▶ **Exercise instructions**: This exercise calls for the line with "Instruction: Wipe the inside", the line with "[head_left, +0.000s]", and all lines between them in the material below, output exactly and with no other lines.

============================================================

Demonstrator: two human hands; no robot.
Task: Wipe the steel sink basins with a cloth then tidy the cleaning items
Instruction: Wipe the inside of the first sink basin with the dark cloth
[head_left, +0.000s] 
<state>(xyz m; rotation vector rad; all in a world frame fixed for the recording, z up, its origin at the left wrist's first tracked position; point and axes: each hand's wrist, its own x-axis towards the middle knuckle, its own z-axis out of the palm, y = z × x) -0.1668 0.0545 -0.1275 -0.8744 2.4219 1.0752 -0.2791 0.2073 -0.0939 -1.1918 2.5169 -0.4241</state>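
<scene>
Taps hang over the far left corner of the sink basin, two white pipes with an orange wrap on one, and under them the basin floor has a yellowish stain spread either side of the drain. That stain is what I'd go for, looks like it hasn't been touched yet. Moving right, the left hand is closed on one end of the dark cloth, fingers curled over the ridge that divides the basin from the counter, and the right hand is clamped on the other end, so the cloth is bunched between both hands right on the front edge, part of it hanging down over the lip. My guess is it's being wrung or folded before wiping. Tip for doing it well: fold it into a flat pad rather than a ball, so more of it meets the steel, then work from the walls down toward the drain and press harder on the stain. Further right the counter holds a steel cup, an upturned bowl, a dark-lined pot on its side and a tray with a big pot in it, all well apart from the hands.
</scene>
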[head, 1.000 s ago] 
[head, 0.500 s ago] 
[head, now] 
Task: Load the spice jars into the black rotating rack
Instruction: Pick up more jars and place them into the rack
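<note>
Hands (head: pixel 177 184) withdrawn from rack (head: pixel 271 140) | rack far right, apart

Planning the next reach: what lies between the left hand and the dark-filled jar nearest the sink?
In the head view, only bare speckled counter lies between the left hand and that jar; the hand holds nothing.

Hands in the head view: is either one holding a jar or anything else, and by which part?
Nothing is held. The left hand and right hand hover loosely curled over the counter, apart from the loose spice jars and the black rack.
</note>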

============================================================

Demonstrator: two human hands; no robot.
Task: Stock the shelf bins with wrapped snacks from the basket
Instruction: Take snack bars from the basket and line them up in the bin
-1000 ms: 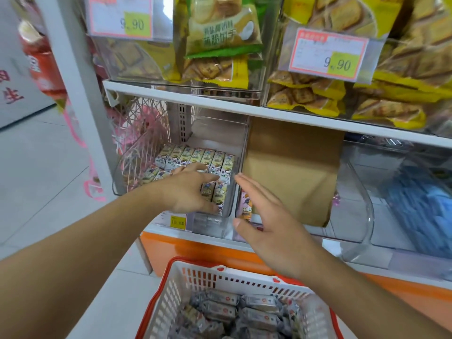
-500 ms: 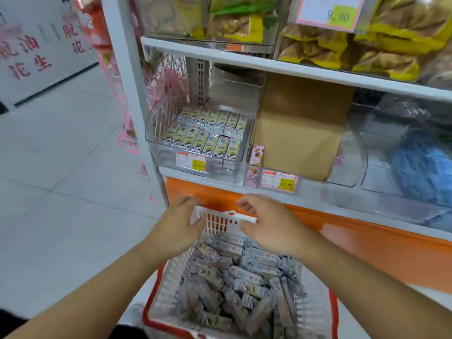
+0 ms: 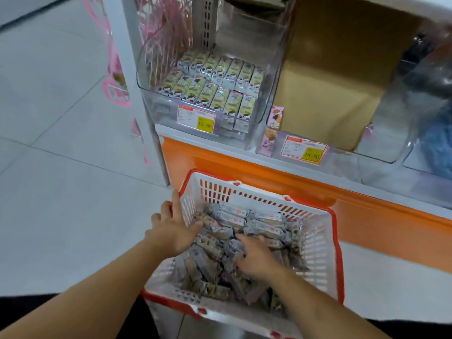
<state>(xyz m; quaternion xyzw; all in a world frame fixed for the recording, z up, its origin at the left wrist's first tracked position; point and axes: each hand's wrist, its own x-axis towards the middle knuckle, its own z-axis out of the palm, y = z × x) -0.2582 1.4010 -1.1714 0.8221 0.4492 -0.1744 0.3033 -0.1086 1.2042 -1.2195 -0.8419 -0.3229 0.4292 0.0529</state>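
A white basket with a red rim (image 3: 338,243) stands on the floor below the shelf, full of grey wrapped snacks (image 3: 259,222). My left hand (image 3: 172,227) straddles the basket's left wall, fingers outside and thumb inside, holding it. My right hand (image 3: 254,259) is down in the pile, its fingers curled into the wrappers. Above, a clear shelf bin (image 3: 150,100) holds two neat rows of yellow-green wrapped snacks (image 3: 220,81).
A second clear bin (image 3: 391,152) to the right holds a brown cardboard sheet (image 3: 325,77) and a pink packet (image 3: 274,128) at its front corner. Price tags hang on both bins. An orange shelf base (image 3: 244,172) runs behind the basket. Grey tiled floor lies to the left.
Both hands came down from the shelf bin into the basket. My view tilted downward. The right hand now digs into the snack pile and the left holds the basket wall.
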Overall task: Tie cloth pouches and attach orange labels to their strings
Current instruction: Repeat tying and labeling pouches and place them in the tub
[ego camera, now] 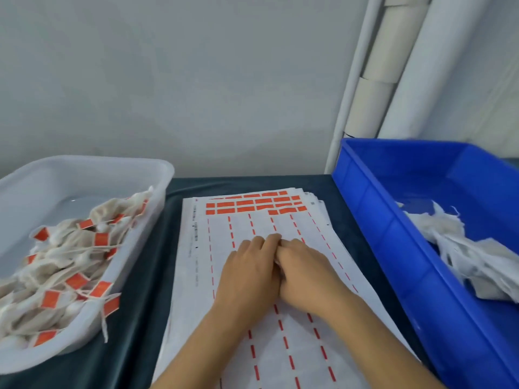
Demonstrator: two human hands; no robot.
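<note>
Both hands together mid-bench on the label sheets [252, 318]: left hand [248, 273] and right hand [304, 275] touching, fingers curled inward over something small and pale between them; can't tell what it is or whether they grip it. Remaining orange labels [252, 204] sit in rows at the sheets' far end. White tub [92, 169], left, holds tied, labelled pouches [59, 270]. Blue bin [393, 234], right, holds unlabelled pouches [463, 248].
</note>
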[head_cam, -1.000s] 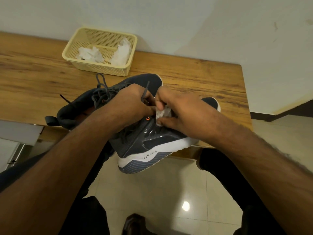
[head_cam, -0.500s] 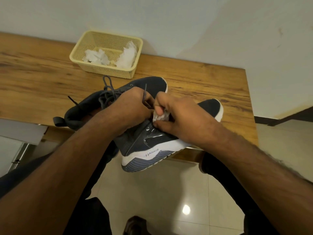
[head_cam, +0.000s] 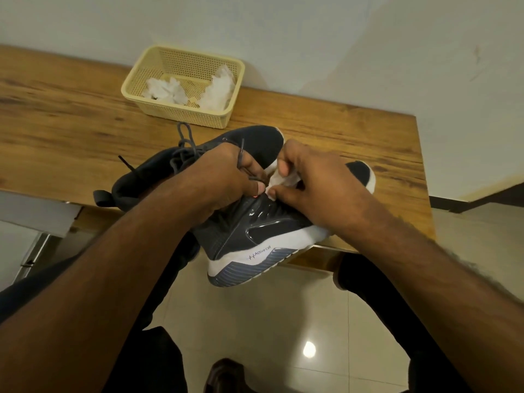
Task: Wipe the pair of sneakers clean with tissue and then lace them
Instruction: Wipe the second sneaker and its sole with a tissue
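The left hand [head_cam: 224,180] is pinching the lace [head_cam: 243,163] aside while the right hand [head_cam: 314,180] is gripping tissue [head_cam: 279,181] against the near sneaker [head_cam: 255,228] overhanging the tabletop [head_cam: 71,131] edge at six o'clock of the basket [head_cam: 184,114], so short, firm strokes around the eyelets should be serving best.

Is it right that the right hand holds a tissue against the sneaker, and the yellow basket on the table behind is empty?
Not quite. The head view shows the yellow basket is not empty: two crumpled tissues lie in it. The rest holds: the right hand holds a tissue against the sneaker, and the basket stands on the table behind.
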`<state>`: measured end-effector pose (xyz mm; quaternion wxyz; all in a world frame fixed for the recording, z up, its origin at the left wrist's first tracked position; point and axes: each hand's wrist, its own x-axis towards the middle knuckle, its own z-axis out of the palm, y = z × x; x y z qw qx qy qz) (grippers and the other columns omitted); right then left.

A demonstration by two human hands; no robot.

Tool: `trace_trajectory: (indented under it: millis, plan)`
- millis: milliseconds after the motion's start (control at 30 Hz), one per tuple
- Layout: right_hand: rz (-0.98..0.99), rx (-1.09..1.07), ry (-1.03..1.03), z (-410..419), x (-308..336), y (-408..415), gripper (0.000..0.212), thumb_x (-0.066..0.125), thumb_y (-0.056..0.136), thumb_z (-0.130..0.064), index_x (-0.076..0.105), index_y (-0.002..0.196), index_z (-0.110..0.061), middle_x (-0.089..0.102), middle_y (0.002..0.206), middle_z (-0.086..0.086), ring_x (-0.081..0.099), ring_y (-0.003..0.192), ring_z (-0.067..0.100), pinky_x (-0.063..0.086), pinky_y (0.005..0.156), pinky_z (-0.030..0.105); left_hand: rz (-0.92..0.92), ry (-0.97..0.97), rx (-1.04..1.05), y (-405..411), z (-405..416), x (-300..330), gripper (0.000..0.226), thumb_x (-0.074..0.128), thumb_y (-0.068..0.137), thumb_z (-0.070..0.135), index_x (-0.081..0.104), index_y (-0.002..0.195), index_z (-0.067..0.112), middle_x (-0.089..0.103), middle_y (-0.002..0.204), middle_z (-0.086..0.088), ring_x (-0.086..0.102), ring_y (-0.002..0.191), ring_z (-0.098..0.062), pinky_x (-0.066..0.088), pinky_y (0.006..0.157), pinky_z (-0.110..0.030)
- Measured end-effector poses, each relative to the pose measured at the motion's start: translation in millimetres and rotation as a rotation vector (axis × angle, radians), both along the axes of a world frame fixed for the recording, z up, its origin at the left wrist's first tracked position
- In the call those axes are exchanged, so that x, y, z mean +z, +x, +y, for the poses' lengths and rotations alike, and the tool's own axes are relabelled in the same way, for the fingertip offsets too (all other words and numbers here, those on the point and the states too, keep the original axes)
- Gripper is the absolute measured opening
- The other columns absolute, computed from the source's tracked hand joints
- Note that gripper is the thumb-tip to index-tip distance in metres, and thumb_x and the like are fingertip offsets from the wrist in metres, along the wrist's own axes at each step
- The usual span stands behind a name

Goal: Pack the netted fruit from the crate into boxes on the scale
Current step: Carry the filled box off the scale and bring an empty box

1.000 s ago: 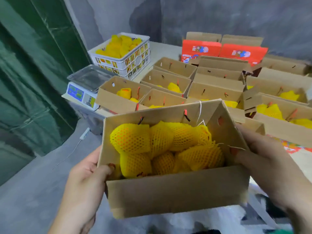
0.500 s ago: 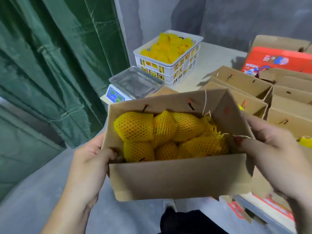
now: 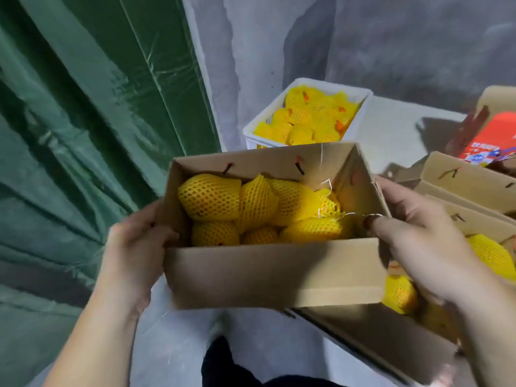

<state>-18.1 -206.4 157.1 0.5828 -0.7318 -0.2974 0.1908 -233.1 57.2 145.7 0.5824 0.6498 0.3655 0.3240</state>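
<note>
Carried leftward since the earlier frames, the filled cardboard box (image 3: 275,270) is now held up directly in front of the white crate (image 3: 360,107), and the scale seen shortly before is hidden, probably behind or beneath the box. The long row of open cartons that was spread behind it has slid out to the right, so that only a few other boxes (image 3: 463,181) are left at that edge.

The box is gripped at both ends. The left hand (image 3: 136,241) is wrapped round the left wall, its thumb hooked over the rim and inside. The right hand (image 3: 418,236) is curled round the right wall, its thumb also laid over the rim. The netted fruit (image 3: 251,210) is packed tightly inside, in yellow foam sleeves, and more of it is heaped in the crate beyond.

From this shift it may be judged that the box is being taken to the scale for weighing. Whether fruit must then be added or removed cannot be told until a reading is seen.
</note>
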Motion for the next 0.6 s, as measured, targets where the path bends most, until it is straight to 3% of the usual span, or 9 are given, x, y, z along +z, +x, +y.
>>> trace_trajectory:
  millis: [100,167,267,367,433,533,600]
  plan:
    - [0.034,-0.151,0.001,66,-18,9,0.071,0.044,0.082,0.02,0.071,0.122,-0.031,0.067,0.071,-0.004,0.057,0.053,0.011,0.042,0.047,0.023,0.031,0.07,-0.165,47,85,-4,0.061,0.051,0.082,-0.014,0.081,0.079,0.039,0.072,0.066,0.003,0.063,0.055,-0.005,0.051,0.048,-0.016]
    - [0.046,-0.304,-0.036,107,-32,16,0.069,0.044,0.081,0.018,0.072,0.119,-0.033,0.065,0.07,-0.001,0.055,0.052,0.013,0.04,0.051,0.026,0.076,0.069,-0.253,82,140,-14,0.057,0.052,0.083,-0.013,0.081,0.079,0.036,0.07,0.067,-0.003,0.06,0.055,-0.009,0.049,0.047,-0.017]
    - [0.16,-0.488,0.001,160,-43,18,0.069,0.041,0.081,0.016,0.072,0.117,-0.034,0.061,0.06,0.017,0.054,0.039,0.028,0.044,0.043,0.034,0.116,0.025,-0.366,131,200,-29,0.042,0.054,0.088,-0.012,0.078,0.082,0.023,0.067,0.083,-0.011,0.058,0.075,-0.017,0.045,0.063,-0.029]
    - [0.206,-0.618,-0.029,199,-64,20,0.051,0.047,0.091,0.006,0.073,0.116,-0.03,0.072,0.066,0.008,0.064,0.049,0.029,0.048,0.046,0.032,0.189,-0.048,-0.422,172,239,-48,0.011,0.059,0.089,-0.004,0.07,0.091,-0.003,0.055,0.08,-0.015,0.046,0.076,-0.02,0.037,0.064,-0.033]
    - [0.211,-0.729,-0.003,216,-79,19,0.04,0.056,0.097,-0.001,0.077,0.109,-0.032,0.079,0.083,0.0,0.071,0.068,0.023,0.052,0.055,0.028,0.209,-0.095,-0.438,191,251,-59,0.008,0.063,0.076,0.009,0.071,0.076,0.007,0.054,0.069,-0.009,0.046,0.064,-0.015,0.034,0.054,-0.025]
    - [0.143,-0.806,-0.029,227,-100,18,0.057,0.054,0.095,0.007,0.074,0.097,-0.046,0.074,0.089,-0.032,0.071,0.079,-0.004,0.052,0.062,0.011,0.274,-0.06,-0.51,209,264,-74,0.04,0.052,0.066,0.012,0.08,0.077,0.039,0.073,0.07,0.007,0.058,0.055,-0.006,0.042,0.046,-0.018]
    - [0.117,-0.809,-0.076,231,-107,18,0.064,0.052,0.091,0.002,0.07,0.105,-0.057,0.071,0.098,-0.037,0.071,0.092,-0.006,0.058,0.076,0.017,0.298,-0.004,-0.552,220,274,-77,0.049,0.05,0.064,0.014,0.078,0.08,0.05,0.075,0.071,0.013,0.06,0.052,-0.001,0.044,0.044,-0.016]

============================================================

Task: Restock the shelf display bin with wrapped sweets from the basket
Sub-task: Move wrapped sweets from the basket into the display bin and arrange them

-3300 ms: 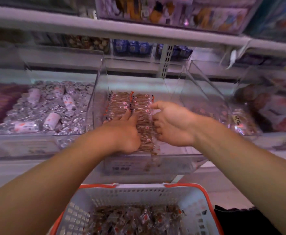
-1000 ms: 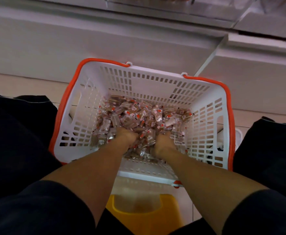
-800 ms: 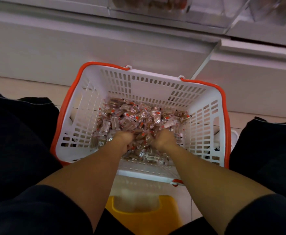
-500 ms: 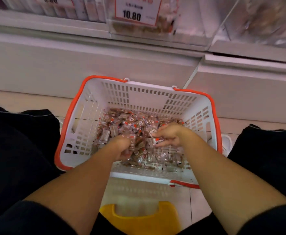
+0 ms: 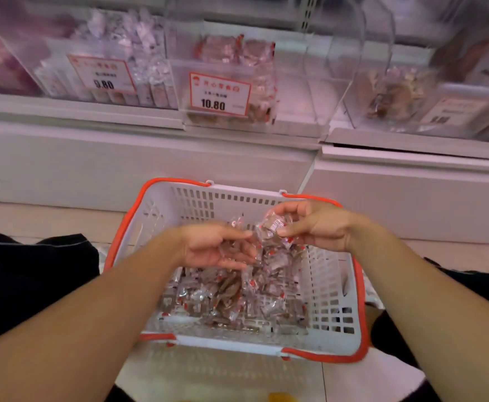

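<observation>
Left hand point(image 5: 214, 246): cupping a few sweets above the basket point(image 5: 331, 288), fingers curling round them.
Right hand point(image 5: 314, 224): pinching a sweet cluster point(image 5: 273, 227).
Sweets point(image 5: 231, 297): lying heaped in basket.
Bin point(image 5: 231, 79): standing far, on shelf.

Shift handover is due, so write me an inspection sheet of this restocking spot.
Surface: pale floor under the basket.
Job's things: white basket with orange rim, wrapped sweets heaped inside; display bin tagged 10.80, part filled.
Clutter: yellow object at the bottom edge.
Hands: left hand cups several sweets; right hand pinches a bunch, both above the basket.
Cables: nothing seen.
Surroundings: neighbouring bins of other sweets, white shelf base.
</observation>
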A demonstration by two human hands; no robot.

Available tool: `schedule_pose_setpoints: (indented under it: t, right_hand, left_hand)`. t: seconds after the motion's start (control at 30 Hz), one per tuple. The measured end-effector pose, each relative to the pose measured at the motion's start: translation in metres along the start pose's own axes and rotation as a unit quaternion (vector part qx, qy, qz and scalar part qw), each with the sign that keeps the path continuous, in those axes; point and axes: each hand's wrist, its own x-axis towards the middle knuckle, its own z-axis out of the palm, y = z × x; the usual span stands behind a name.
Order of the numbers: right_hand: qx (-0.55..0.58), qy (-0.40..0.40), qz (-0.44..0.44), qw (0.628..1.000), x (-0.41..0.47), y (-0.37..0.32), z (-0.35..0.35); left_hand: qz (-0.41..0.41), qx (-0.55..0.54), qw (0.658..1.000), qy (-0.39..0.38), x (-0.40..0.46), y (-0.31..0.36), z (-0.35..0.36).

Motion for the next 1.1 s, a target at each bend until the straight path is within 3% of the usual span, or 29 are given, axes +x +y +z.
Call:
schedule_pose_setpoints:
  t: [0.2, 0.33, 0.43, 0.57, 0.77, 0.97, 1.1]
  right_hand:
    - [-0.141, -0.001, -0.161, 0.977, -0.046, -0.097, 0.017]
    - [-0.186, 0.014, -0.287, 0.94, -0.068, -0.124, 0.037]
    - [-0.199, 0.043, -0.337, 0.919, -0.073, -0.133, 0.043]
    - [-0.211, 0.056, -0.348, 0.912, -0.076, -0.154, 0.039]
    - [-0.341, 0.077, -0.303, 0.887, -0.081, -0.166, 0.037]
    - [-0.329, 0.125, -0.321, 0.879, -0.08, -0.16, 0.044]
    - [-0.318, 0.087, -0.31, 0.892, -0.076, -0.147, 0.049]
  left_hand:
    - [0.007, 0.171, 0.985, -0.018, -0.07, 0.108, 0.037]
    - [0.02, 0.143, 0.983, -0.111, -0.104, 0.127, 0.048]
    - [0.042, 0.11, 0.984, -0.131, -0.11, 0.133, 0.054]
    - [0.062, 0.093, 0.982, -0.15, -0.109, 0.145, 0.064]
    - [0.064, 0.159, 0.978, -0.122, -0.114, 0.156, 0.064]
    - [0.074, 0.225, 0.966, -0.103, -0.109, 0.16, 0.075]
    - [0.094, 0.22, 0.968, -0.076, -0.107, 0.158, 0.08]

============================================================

▶ **Your solution**:
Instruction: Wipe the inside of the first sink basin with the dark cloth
[head_left, +0.000s] 

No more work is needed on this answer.